Model extrapolation risk likelihood
The maps of model extrapolation risk likelihood as their name suggests highlights areas of concern for model estimate reliability both in the sense of the best estimate and the associated estimates of uncertainty. Maps below show the extrapolation risk likelihood for the 0-5cm and 30-60cm depth intervals. Areas in red are where predictions are probably best not to be relied upon, simply because these areas exist outside the domain of the data used in the modelling. More importantly these maps highlight the increasing risk further down the soil depth. This highlights the important issues of soils information, in that much has been done to characterise and understand what is happening at the soil surface, but not much at appreciable depths below.
Figure. Model extrapolation risk likelihood maps for the 0-5cm and 30-60cm depth intervals. Effectively risk increases with increasing soil depth due to relatively fewer data compared with that at top and near soil surface.
Metrics for model evaluation include R2, Lin’s Concordance correlation coefficient, mean error, and root mean square error. For SLGA Version 2 evaluations are done for the whole test set and for each depth interval. For Version 1, just depth interval specific evaluations are done. A prediction interval test was also done for Version 1, where the observed cases were projected into the associated prediction envelops of the mapped data.
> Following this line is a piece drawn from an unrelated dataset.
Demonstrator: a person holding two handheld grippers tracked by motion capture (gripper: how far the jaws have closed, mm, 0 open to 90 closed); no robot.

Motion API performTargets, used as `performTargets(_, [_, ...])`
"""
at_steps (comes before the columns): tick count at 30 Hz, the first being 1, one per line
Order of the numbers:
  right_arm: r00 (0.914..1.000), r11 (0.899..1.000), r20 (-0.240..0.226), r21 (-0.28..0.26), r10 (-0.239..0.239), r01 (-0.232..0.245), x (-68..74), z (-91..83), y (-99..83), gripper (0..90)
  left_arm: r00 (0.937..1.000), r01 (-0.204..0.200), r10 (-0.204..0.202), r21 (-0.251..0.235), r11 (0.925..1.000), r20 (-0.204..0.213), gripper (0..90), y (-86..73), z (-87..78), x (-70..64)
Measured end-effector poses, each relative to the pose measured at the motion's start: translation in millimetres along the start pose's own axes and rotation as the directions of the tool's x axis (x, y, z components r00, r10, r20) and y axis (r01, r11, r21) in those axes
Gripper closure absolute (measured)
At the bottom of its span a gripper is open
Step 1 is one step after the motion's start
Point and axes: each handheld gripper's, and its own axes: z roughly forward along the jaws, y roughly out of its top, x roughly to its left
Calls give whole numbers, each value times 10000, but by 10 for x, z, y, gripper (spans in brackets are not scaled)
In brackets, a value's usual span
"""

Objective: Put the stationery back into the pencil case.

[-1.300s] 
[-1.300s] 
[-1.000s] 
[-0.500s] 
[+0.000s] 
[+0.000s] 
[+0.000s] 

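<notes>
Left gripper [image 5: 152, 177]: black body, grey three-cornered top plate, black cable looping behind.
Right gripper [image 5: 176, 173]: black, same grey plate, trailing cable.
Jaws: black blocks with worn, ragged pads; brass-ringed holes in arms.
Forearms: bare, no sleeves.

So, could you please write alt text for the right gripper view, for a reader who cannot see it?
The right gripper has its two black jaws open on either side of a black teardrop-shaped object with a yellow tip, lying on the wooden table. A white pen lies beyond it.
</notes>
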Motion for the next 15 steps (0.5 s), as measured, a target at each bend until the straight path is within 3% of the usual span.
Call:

While it is guaranteed that all test cases used in this analysis were excluded form all model fitting work for the development of version 2 products, it can not be guaranteed for Version 1 products. Irrespective of this, these model evaluations point to substantial improvements of Version 2 over Version 1.
Figure. Model evaluations based on test data set for both Version 1 and 2 SLGA total soil nitrogen maps.
Figure. Accuracy plots for selected depth intervals for both SLGA Version 1 and 2 products.
In terms of assessments of uncertainty, the PICP plots indicate pretty good fidelity to the 1:1 line. At the depth specific scale there is some deviation from the assessment made for all depths combined. At the soil surface, uncertainties appear slight underestimated, where are depth (here 100-200cm) they appear over estimated. In hindsight it would appear logical that the uncertainty quantification system be develop separately for each modelled depth interval. However this will probably not have any major bearing on the final outcomes and their reliability of field and downstream modelling purposes.
Figure. PICP plots for all data cases combined, and for 0-5cm, 100-200cm depth intervals.